Accuracy comparison of various methods in different datasets.
Computational cost comparison of various methods in different datasets.
Discussion and conclusion
Developing the competitive ability of basketball players is the fundamental goal of improving their performance. Therefore, analyzing the relevant data of team members is of great significance for analyzing the individual qualities and abilities. To better analyze ordinary players and competitive players, this study combined SMOTE and under-sampling techniques to handle the imbalance in the player dataset. Next, an ensemble learning method based on Voting was constructed to evaluate the performance of team players. In the analysis of imbalanced datasets, the G-mean and AUC values of the research method on the Credit Card dataset were 0.964 and 0.935, respectively. On the Credit Fraud dataset, the G-mean and AUC values were 0.931 and 0.956, respectively, which were higher than the comparison methods. In the player dataset analysis, the Precision, Recall, and F1 of the research method were 0.9486, 0.9588, and 0.9752, which were superior to comparison methods. The proposed method has a ROC value of 0.94 and a fitting value of 0.17, indicating better fitting performance. The accuracy of the proposed method in three datasets was 95.36%, 94.07%, and 91.49% on NBA, FIBA, and CUBA datasets, respectively, indicating higher accuracy in different datasets. The visualization results, taking the age of team members and their overall abilities as examples, clearly presented the specific personal basic data and comprehensive abilities of each team and player. This indicates that the player data visualization model based on Voting designed in the study can effectively analyze player related data and the overall quality of the team.

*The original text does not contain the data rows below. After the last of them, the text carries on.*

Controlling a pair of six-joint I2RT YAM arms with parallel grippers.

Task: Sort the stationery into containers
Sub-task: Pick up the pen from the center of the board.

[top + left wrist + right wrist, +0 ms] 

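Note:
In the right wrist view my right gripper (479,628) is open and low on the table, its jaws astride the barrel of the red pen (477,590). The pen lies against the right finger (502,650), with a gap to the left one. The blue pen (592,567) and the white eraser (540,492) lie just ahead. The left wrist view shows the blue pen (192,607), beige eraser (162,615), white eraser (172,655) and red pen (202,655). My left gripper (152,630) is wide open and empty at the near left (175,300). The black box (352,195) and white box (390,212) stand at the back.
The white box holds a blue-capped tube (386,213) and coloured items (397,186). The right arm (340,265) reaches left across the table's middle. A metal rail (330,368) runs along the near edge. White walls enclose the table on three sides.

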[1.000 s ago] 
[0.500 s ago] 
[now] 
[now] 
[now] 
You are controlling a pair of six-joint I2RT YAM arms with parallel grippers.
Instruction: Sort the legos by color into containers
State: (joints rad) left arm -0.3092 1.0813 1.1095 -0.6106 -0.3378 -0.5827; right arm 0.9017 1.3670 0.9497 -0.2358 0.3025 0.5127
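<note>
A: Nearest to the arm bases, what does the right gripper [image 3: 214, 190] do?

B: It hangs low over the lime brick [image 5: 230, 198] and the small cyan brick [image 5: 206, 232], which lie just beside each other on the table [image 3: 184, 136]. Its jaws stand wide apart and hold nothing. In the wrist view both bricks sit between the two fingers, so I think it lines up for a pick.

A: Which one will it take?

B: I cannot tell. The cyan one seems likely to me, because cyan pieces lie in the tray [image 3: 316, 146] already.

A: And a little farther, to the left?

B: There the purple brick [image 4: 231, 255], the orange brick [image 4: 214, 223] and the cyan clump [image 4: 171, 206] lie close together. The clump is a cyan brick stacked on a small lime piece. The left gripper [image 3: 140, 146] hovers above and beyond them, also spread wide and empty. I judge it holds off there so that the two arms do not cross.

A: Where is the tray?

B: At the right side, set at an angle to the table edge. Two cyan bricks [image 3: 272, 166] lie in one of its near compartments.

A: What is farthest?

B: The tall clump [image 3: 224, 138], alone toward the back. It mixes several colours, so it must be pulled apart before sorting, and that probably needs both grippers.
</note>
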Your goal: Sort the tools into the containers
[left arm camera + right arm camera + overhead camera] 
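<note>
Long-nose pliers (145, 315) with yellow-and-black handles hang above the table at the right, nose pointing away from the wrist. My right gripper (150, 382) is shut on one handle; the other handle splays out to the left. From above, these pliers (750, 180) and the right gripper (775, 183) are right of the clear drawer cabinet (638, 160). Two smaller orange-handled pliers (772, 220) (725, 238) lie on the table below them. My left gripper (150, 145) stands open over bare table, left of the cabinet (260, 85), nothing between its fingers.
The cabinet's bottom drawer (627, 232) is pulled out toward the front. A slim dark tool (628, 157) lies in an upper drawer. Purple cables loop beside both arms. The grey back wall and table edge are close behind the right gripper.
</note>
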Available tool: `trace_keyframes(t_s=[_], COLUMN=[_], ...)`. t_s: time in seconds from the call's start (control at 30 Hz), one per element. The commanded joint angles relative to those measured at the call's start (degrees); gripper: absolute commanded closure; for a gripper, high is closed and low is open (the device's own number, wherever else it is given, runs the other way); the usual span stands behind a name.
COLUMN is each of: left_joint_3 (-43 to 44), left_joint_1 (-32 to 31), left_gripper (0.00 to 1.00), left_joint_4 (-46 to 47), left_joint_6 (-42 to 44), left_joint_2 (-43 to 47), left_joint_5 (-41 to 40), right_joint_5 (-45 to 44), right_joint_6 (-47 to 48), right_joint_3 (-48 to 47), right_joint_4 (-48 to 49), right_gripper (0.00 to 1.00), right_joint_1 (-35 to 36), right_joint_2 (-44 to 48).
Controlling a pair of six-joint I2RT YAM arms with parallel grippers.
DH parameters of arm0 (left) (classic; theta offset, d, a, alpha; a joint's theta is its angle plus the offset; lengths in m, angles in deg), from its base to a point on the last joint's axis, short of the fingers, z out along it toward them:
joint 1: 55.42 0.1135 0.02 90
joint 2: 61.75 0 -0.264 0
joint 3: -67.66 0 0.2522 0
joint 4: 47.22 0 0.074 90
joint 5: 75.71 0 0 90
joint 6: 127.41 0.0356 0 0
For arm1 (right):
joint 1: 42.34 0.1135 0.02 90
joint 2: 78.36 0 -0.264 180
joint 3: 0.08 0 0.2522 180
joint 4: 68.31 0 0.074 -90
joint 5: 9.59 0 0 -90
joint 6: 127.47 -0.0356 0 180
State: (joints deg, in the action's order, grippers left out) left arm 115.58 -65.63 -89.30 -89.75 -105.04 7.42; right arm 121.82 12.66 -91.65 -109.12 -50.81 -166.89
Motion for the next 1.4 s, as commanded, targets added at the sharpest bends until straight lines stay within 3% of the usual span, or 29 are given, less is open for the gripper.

However, there are still shortcomings in the research. In player ability prediction, coaches have a guiding role in the development of the team. The study does not consider the influence of coaches on the team. Furthermore, this research method has only been applied to basketball players and its effectiveness in other scenarios has not been validated. In the future, this research method will further consider the impact of coaches on the development of players and teams when visualizing player abilities. At the same time, future attempts will be made to apply this research method to the visualization analysis of athletes in other sports such as football and volleyball.
Footnotes
Funding
The author(s) received no financial support for the research, authorship, and/or publication of this article.
Declaration of conflicting interests
The author(s) declared no potential conflicts of interest with respect to the research, authorship, and/or publication of this article.
Data Availability Statement
Data will be made available on reasonable request.